Deploy Semantic Segmentation Network (U-Net) with TensorRT (no upsampling support)
Asked Answered
N

3

18

I am trying to deploy a trained U-Net with TensorRT. The model was trained using Keras (with Tensorflow as backend). The code is very similar to this one: https://github.com/zhixuhao/unet/blob/master/model.py

When I converted the model to UFF format, using some code like this:

import uff
import os
uff_fname = os.path.join("./models/", "model_" + idx + ".uff")
uff_model = uff.from_tensorflow_frozen_model(
    frozen_file = os.path.join('./models', trt_fname), output_nodes = output_names, 
    output_filename = uff_fname
)

I will get the following warning:

Warning: No conversion function registered for layer: ResizeNearestNeighbor yet.
Converting up_sampling2d_32_12/ResizeNearestNeighbor as custom op: ResizeNearestNeighbor
Warning: No conversion function registered for layer: DataFormatVecPermute yet.
Converting up_sampling2d_32_12/Shape-0-0-VecPermuteNCHWToNHWC-LayoutOptimizer as custom op: DataFormatVecPermute

I tried to avoid this by replacing the upsampling layer with upsampling(bilinear interpolation) and transpose convolution. But the converter would throw me similar errors. I checked https://docs.nvidia.com/deeplearning/sdk/tensorrt-support-matrix/index.html and it seemed all these operations are not supported yet.

I am wondering if there is any workaround to this problem? Is there any other format/framework that TensorRT likes and has upsampling supported? Or is it possible to replace it with some other supported operations?

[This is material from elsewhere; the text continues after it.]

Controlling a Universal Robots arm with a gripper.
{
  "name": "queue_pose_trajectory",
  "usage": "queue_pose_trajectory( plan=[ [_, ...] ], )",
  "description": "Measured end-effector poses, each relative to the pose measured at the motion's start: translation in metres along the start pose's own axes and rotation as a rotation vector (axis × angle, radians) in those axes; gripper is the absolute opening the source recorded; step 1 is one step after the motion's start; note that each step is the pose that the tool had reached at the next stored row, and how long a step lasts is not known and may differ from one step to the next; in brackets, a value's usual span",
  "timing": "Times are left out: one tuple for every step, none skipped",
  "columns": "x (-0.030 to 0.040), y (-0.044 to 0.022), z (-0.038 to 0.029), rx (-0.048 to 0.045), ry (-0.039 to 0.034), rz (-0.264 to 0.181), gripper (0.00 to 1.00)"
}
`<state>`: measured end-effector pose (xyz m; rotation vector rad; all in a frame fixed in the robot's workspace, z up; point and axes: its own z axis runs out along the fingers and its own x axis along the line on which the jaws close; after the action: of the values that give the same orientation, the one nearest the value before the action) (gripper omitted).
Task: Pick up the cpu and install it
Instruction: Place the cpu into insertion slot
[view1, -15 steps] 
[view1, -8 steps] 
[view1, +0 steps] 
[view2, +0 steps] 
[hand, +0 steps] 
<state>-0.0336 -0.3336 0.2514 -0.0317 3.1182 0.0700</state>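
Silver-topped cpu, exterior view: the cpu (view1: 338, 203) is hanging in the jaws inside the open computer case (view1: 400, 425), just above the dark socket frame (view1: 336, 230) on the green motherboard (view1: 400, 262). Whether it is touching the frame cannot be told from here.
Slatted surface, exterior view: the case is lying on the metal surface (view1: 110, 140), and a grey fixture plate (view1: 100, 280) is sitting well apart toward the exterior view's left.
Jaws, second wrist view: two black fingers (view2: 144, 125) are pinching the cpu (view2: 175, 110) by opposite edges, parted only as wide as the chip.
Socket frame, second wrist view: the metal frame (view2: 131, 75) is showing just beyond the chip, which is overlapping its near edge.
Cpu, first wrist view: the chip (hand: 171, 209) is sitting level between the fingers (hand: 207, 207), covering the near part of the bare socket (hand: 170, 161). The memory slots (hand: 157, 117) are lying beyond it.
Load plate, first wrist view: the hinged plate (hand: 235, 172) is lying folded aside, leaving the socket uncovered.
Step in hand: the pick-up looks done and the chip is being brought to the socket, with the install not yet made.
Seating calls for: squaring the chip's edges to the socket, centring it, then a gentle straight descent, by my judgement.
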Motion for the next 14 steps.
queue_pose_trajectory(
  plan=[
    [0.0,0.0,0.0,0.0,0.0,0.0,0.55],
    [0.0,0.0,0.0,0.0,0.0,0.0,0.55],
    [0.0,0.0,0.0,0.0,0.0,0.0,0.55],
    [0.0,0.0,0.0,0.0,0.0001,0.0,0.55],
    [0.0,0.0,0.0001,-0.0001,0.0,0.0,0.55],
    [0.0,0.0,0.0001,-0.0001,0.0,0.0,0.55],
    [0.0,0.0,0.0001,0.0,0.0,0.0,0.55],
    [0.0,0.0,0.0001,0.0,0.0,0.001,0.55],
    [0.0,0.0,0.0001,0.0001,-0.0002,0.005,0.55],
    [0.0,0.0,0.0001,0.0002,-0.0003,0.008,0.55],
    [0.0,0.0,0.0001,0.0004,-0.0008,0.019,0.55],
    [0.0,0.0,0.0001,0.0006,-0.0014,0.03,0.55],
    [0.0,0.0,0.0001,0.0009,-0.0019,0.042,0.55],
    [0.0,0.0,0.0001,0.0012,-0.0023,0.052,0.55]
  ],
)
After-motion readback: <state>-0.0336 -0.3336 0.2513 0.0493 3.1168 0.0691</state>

I also saw somewhere that one can add customized operations to replace those unsupported ones for TensorRT. Though I am not so sure how the workflow would be. It would also be really helpful if someone could point out an example of custom layers.

Thank you in advance!

Nameplate answered 17/7, 2019 at 22:57 Comment(3)
Can you link the network?Chancroid
It seems there are ResizeNearestNeighbor layers, which seem to be custom layers.Budworth
> transpose convolution TransposedConvolution2D is in the list of supported ops for TensorFlow.Decato
C
2

The warnings are because these operations are not supported yet by TensorRT, as you already mentioned. Unfortunately there is no easy way to fix this. You either have to modify the graph (even after training) to use a combination supported operation only; or write these operation yourself as custom layer.

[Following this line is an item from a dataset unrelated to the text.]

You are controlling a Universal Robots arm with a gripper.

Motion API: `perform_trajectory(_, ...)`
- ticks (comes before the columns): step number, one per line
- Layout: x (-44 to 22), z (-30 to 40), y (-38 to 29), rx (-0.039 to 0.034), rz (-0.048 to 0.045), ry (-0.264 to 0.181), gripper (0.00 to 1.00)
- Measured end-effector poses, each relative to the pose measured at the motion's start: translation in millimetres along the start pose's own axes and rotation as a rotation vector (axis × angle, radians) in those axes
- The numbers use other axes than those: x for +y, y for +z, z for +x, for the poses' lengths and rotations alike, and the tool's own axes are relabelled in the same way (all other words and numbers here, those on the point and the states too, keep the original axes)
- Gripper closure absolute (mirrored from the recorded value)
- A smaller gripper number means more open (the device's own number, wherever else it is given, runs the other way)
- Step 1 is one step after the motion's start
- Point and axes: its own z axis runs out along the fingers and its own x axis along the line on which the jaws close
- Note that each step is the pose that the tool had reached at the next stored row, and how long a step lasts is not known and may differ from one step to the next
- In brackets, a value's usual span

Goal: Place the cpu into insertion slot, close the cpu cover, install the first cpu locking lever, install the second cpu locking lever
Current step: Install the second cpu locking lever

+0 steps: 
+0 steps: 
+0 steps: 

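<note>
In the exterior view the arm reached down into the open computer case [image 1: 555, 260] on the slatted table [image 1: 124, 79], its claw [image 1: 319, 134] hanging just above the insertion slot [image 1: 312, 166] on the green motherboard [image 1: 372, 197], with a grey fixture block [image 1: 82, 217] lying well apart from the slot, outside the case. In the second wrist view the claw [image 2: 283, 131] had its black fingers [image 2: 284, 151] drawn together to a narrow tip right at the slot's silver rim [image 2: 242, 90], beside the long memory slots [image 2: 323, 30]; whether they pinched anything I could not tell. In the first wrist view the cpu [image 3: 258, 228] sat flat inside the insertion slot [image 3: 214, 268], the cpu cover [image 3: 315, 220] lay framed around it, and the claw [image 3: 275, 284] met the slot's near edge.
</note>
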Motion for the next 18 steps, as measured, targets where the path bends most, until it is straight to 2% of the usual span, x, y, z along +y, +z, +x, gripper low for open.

However, there is a better way to run inference on other devices in C++. You can use TensorFlow mixed with TensorRT together. TensorRT will analyze the graph for ops that it supports and convert them to TensorRT nodes, and the remaining of the graph will be handled by TensorFlow as usual. More information here. This solution is much faster than rewriting the operations yourself. The only complicated part is to build TensorFlow from sources on your target device and generating the dynamic library tensorflow_cc. Recently there are many guides and support for TensorFlow ports to various architectures e.g. ARM.

Cypriot answered 23/7, 2019 at 3:56 Comment(2)
Yeah, building it is pretty easy but one of the questions I've had deploying TensorFlow versus TensorRT is operating directly on GPU arrays. Seems like vanilla TensorFlow won't directly load GPU mapped pointers. For my application this will mess stuff up.Chancroid
I think TensorFlow supports direct GPU memory access like here !Cypriot
N
2

Update 09/28/2019

Nvidia released TensorRT 6.0.1 about two weeks ago and added a new API called "IResizeLayer". This layer supports "Nearest" interpolation and can thus be used to implement upsampling. No need to use custom layers/plugins any more!

Original answer:

thanks for all the answers and suggestions posted here!

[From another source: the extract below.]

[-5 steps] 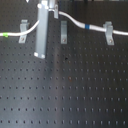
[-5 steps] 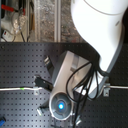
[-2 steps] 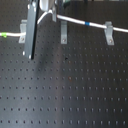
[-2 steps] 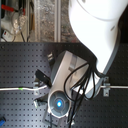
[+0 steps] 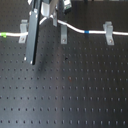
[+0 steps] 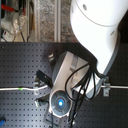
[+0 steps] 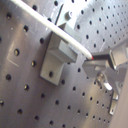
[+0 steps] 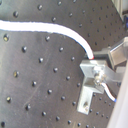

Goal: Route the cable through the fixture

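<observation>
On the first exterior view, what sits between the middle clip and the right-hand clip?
In the first exterior view, only the cable with its blue band spans from the middle fixture to the right fixture.

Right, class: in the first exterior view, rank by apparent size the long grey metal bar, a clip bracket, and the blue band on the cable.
1. Long grey metal bar, clearly largest.
2. Clip bracket; the three brackets look about alike.
3. Blue band on the white cable, smallest.

glossy white arm shell (image 6: 97, 30), black cables (image 6: 80, 82), glowing blue light (image 6: 60, 102)
</observation>
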Robot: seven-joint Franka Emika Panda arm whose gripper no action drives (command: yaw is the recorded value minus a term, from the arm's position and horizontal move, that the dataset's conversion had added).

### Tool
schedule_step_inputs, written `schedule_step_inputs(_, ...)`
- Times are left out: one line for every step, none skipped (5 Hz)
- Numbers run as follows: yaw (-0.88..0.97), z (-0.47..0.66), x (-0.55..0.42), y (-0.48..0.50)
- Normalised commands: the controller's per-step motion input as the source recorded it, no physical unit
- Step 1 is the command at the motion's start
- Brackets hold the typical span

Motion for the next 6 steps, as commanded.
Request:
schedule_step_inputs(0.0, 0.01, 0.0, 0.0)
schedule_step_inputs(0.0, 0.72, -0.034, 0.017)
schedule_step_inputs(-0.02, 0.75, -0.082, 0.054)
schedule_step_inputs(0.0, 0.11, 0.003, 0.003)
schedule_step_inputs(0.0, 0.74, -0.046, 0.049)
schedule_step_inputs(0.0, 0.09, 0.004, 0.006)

In the end, we implemented the network in TensorRT C++ API directly and loaded the weights from the .h5 model file. We haven't got the time to profile and polish the solution yet, but the inference seems to be working according to the test images we fed in.

Here's the workflow we've adopted:

Step 1: Code the upsampling layer.

In our U-Net model, all the upsampling layer has a scaling factor of (2, 2) and they all use ResizeNearestNeighbor interpolation. Essentially, pixel value at (x,y) in the original tensor will go to four pixels: (2x, 2y), (2x+1, 2y), (2x, 2y+1) and (2x+1, 2y+1) in the new tensor. This can be easily coded up into a CUDA kernel function.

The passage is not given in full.